The Lez Girls lot of drama — Niki is getting her décolletage dusted and her coiffure refreshed. Little does she know that things are about to change … I was going to say “dramatically,” but that’s just unnecessary.
Jenny runs in and tells Niki they have to get out of there. She explains exactly why.
Niki: Wait, wait, what tape? The tape in the tent?
You mean there are other tapes? Can I get copies of those, too?
Aaron and Tina and Niki’s people rush in, so Jenny tries to get control of the situation.
Jenny: [to the gathering crowd] I want you guys to know what’s going on here. That these people — they’re treacherous, and they’re soulless, and they’re trying to ruin this movie.

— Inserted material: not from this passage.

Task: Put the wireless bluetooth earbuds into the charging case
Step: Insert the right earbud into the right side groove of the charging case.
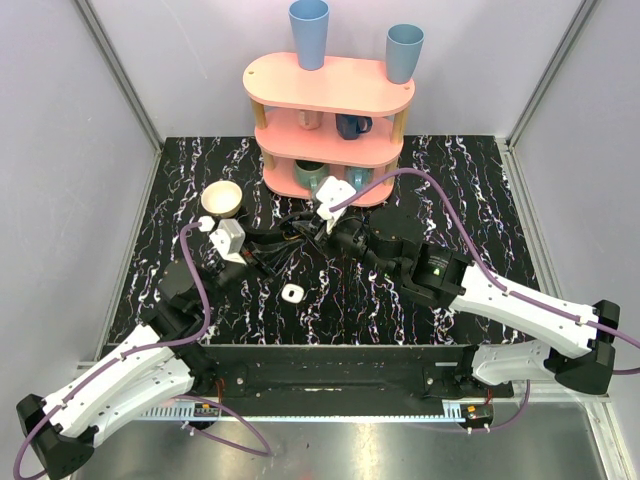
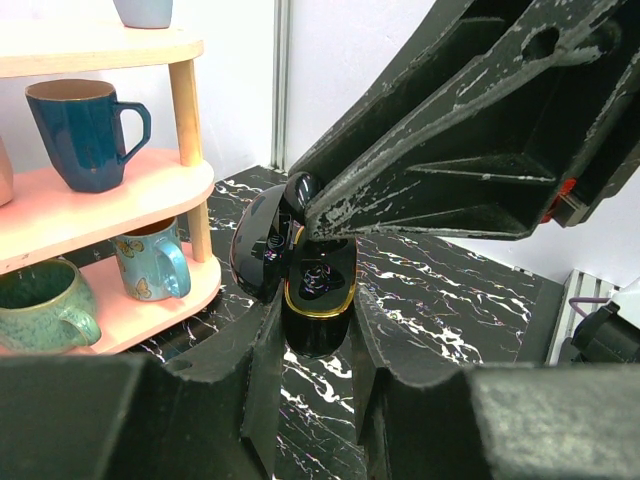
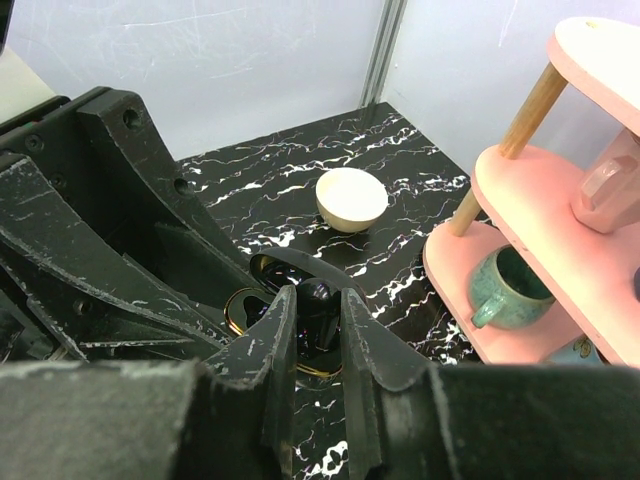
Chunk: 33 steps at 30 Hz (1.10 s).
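The charging case (image 2: 318,300), glossy black with a gold rim, was gripped firmly between the left fingers (image 2: 268,370). Its lid stood open on the side toward the pink shelf (image 2: 120,200). Whether the case's base rested on the counter (image 2: 440,300) could not be told. A dark earbud (image 2: 300,188) was pinched at the tips of the right fingers (image 3: 275,335), which reached in from the side of the case away from the shelf. The earbud was poised just above the case's far end, close against the open lid. The case's long axis was judged to run in line with the left fingers. A short descent into the open well, slightly clear of the lid, was therefore judged to be needed. A small white square piece (image 1: 292,292) lay on the counter nearer the arm bases than the case, touched by neither arm.
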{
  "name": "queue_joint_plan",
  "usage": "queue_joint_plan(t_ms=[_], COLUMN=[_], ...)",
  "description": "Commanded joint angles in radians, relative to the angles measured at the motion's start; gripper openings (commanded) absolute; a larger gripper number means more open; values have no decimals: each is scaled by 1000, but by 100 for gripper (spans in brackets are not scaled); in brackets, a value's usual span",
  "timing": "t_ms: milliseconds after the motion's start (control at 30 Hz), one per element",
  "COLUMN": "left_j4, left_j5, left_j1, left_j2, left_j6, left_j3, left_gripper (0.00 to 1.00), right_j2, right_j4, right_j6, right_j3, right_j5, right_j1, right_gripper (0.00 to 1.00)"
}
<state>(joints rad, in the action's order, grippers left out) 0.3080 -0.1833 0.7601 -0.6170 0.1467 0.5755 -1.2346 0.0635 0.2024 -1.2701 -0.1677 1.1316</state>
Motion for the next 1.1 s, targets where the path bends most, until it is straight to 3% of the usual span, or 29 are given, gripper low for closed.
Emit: queue_joint_plan(t_ms=[0,1067], left_j4=[79,79], left_j5=[-15,2], left_j1=[1,-1], left_j2=[13,26], left_j6=[-6,25], left_j3=[29,40], left_gripper=[0,0], right_j2=[18,55], right_j4=[-94,-80], right_j6=[-6,-46], right_j3=[-15,38], right_j5=[-26,-4], right_j1=[8,8], right_gripper=[16,16])
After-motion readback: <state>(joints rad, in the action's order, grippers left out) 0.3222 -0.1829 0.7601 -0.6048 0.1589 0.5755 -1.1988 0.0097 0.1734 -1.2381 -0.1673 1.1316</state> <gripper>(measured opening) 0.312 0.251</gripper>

Aaron tries to call security, but Tina begs him to give her just one second with Jenny. Hey, Tina: Maybe if you pull her by that bow in her hair, she’ll go quietly. Nah, I don’t really want that, because this next line is fabulous:
Jenny: If anybody has any integrity, come with me! OK? You can come with me. You can stand up to these people.
Aw. It’s kind of halfhearted, and that makes it sad. I’ll go with you, Jenny! I am Spartacus! Er, Schectercus?
Jenny: Hey, who’s with me?
Shane: I’m with you.
Yay, Shane! And that helps, but it’s not enough — because of course what Jenny really wants is for Niki to accompany her. But Niki just stands there, confused.
Tina tries to get Jenny to go quietly, assuring her that she’s on her side.
Jenny: Niki. Please. Please come with me?
Someone reminds Niki that she’s under contract. That’s the last straw for Jenny; she turns and walks out with Tina.
Aaron tells everyone to get back to work, but Sam doesn’t see how they can do that without a director.
Are you ready for your big entrance, Adele?
Unfortunately, it’s a little anticlimactic, partly because Adele’s not exactly an imposing figure, and mostly because the song in the background is a Betty tune. Ack.